**Exercise description:** From the first line to the last, copy the material exactly and leave the pictures out.

____

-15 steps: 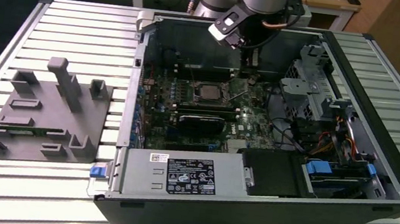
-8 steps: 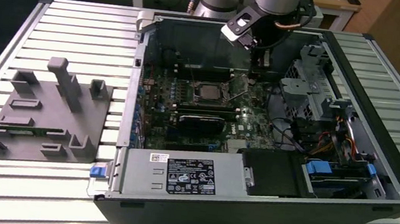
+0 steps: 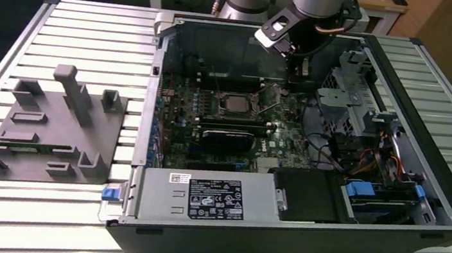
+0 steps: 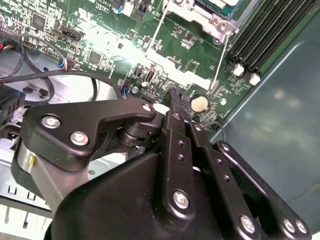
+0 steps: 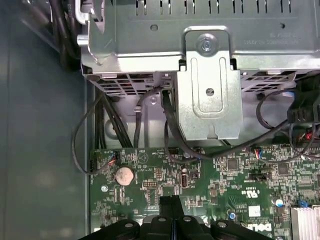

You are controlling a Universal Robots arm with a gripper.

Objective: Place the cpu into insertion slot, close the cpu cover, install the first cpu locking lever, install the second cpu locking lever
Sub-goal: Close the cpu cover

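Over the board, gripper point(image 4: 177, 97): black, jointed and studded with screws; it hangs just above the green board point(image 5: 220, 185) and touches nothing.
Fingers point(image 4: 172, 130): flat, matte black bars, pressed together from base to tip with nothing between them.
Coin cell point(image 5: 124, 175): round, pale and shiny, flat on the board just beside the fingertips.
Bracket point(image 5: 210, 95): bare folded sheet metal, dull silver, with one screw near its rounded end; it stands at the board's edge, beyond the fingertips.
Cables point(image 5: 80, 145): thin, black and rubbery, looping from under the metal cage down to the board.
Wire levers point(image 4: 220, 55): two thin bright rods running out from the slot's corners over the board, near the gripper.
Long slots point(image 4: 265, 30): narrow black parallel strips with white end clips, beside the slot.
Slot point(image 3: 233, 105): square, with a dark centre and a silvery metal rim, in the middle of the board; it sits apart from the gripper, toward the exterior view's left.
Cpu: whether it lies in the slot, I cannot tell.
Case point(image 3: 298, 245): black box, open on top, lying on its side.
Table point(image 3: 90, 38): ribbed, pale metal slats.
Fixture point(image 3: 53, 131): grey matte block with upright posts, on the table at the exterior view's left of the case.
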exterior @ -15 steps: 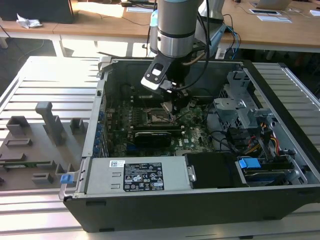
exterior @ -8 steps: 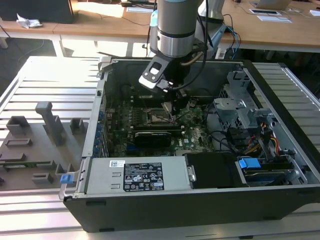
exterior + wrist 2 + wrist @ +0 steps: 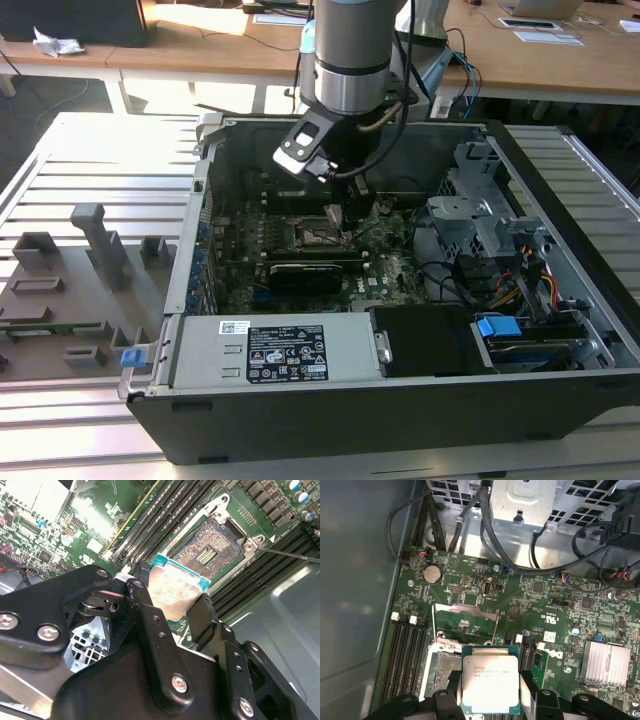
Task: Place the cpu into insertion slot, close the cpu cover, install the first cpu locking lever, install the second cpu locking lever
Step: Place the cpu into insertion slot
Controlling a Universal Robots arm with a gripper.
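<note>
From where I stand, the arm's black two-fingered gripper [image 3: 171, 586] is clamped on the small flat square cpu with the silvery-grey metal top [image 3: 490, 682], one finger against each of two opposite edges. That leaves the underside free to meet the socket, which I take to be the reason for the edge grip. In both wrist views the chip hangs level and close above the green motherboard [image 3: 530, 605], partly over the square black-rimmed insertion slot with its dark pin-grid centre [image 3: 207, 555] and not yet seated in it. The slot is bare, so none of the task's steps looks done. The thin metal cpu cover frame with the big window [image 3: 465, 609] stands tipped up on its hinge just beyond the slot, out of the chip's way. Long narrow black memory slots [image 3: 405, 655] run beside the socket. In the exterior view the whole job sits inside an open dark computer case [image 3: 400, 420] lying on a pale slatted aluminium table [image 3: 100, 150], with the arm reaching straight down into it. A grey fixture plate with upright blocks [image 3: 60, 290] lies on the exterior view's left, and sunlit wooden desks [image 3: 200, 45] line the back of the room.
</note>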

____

**Finished task:**
-15 steps: 
-8 steps: 
+0 steps: 
+0 steps: 
+0 steps: 

You are controlling a Universal Robots arm with a gripper.

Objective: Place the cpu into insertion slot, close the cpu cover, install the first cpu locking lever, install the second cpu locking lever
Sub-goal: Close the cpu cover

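Over the board, gripper point(image 4: 177, 97): black, jointed and studded with screws; it hangs just above the green board point(image 5: 220, 185) and touches nothing.
Fingers point(image 4: 172, 130): flat, matte black bars, pressed together from base to tip with nothing between them.
Coin cell point(image 5: 124, 175): round, pale and shiny, flat on the board just beside the fingertips.
Bracket point(image 5: 210, 95): bare folded sheet metal, dull silver, with one screw near its rounded end; it stands at the board's edge, beyond the fingertips.
Cables point(image 5: 80, 145): thin, black and rubbery, looping from under the metal cage down to the board.
Wire levers point(image 4: 220, 55): two thin bright rods running out from the slot's corners over the board, near the gripper.
Long slots point(image 4: 265, 30): narrow black parallel strips with white end clips, beside the slot.
Slot point(image 3: 233, 105): square, with a dark centre and a silvery metal rim, in the middle of the board; it sits apart from the gripper, toward the exterior view's left.
Cpu: whether it lies in the slot, I cannot tell.
Case point(image 3: 298, 245): black box, open on top, lying on its side.
Table point(image 3: 90, 38): ribbed, pale metal slats.
Fixture point(image 3: 53, 131): grey matte block with upright posts, on the table at the exterior view's left of the case.
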exterior @ -15 steps: 
exterior @ -8 steps: 
exterior + wrist 2 + wrist @ +0 steps: 
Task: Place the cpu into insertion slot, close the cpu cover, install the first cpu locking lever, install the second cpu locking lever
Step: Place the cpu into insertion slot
Controlling a Universal Robots arm with a gripper.
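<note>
From where I stand, the arm's black two-fingered gripper [image 3: 171, 586] is clamped on the small flat square cpu with the silvery-grey metal top [image 3: 490, 682], one finger against each of two opposite edges. That leaves the underside free to meet the socket, which I take to be the reason for the edge grip. In both wrist views the chip hangs level and close above the green motherboard [image 3: 530, 605], partly over the square black-rimmed insertion slot with its dark pin-grid centre [image 3: 207, 555] and not yet seated in it. The slot is bare, so none of the task's steps looks done. The thin metal cpu cover frame with the big window [image 3: 465, 609] stands tipped up on its hinge just beyond the slot, out of the chip's way. Long narrow black memory slots [image 3: 405, 655] run beside the socket. In the exterior view the whole job sits inside an open dark computer case [image 3: 400, 420] lying on a pale slatted aluminium table [image 3: 100, 150], with the arm reaching straight down into it. A grey fixture plate with upright blocks [image 3: 60, 290] lies on the exterior view's left, and sunlit wooden desks [image 3: 200, 45] line the back of the room.
</note>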

There's nothing left to add to the output.